He probably made it look so, but being Dodge Morgan couldn’t have been easy. Like Kerouac he loved being around “the mad ones, the ones who are mad to live, mad to talk, mad to be saved, desirous of everything at the same time, the ones who never yawn or say a commonplace thing,” but he found it difficult to cohabitate with people. In his later years, Dodge chose to live alone on an island in Maine. (And isn’t it telling that both his ex-wives reportedly still loved him in those years and considered him a good friend, and attended the elaborate parties he threw.)
And then, of course, there’s his writing. The guy holding the beer that day knew.

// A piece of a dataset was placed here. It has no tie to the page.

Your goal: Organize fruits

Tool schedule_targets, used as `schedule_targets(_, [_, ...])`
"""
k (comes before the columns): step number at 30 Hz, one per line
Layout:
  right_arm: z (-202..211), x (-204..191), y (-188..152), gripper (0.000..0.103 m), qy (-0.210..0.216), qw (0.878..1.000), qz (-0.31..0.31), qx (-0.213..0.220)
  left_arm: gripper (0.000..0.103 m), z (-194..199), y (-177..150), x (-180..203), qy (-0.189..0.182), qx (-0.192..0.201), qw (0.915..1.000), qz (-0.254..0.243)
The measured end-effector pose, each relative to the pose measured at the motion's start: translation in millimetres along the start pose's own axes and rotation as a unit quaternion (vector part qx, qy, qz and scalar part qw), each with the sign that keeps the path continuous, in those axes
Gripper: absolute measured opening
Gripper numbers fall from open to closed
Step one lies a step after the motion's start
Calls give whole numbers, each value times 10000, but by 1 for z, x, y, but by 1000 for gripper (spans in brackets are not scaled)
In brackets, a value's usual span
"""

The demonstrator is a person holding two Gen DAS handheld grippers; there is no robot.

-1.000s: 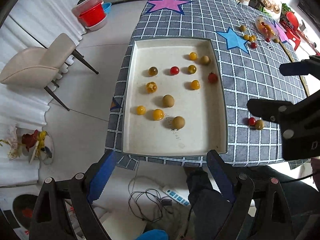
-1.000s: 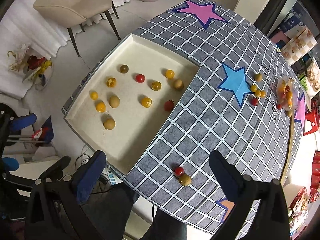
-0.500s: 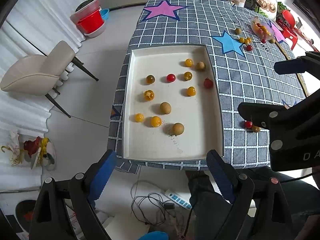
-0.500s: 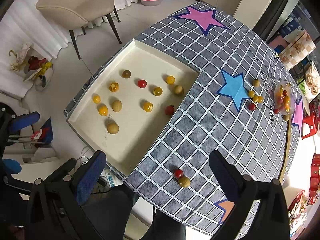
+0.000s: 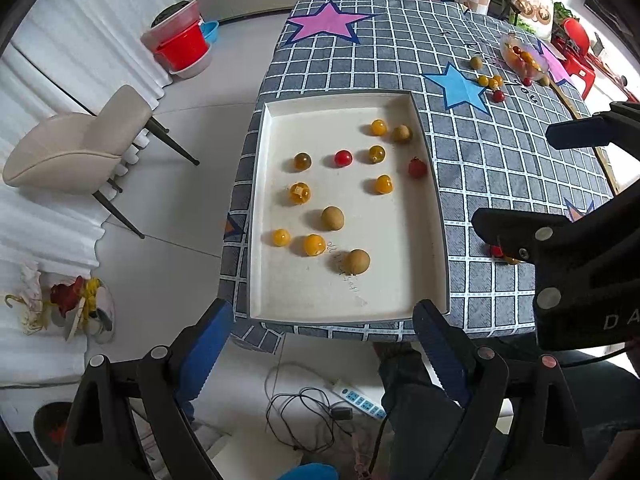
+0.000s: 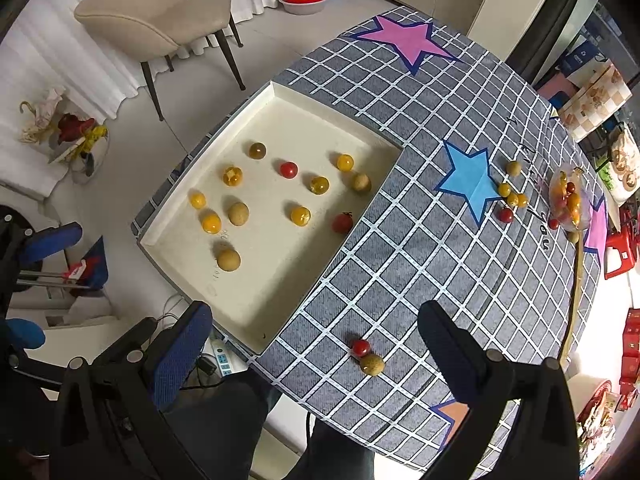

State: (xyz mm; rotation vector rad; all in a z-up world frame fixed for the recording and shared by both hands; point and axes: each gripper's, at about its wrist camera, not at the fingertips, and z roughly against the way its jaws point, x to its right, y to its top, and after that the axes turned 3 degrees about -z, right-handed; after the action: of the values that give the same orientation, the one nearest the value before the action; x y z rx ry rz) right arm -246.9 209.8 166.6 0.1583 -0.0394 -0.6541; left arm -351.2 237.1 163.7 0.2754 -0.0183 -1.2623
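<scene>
A cream tray [image 5: 430,184] [image 6: 256,344] lies on the grey checked tablecloth and holds several small yellow, brown and red fruits, such as a brown one [image 5: 357,261] [image 6: 229,259]. A red fruit [image 6: 361,346] and a brown fruit [image 6: 372,363] lie on the cloth near the table's front edge. More loose fruits [image 6: 508,194] lie by the blue star, next to a clear bag of fruits [image 6: 568,200]. My left gripper [image 5: 322,340] is open and empty, high above the tray's near edge. My right gripper [image 6: 316,340] is open and empty, high above the red and brown pair.
A beige chair [image 5: 76,144] stands left of the table. Red and grey basins [image 5: 180,48] sit on the floor beyond it. A power strip and cables [image 5: 352,396] lie on the floor under the table's near edge. The right gripper's body [image 5: 568,264] shows at the left wrist view's right side.
Both grippers have risen and pulled back from the table, so tray and fruits look smaller. Both stay open and empty. No fruit has moved.
</scene>
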Motion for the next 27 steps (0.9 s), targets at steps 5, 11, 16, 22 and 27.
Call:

But a quick check of readers’ reviews on Amazon paints a complicated picture. One reader, who considered Dodge nothing short of an egomaniac, posted: “I found his writing style primitive and his observations and insights embarrassingly simple-minded.” To which another responded: “Yes – the ego is there in many pages, but in light of the excellent treatise he has written about sailing in the Southern Ocean, and in consideration of the insight he has given to those who would follow, a little ego can be dismissed. Simple-minded? Hardly.”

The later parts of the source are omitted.